ABOUT THIS EXERCISE: Would you please transcribe the data in full and exactly, excluding images?

COLLECTED DATA:
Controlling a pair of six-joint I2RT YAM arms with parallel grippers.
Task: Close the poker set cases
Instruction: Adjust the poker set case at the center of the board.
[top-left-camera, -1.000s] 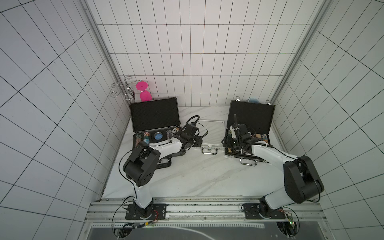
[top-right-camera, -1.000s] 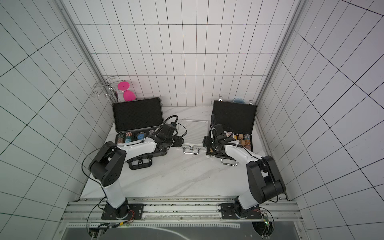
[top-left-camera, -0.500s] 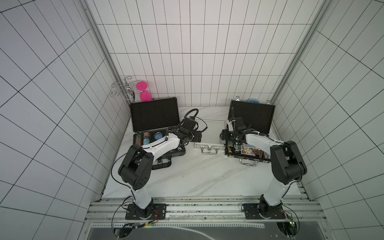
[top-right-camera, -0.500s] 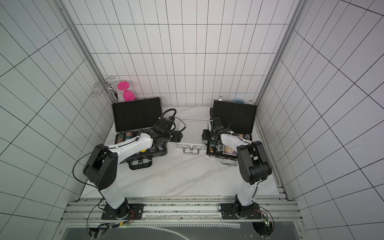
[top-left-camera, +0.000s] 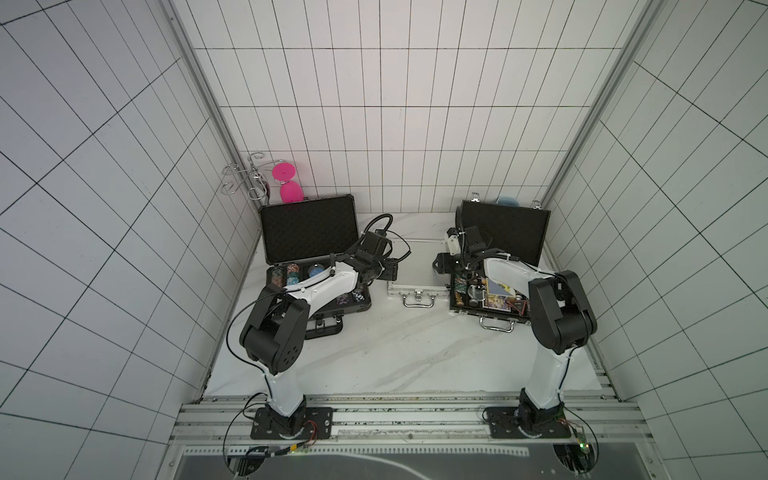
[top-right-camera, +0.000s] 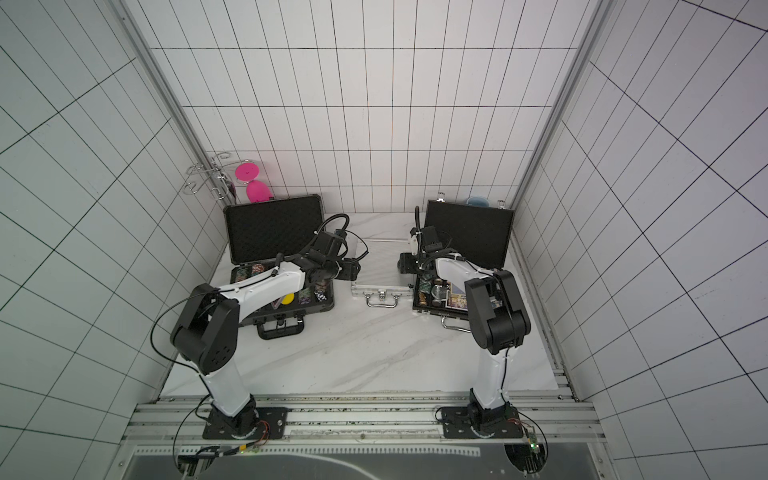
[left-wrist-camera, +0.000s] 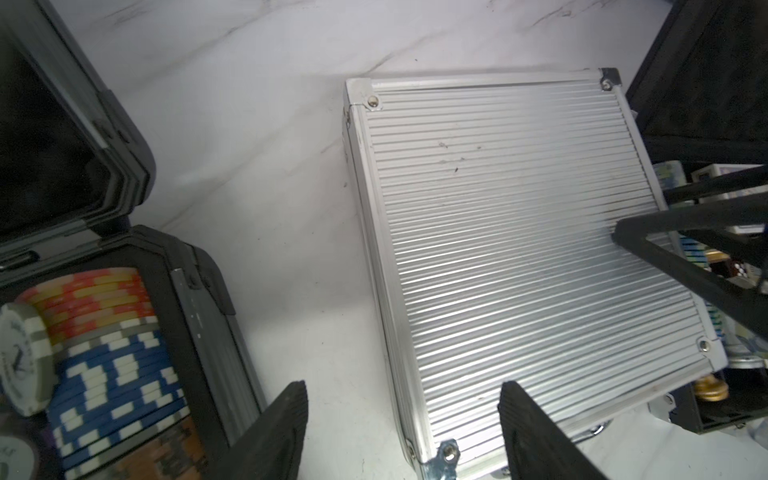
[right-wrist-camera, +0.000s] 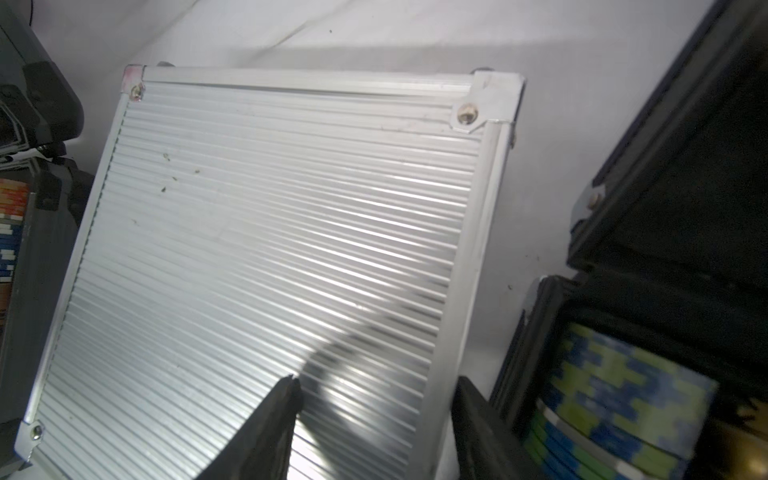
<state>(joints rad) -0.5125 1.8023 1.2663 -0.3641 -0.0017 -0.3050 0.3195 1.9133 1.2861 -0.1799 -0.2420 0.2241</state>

RESPONSE TO THE TASK:
Controlling a pair of six-joint I2RT YAM arms with parallel grippers.
Task: Close the poker set cases
Instruction: Adjust the poker set case at the center of the board.
[top-left-camera, -1.000s] 
[top-right-camera, -1.000s] 
[top-left-camera, -0.500s] 
[top-right-camera, -0.500s] 
[top-left-camera, +0.000s] 
[top-right-camera, +0.000s] 
[left-wrist-camera, +0.000s] 
[right-wrist-camera, +0.000s] 
<state>(joints rad) -0.5125 1.8023 1.2663 -0.3641 -0.0017 -0.3050 0.3195 1.9133 1.2861 -0.1799 -0.2420 0.2241</state>

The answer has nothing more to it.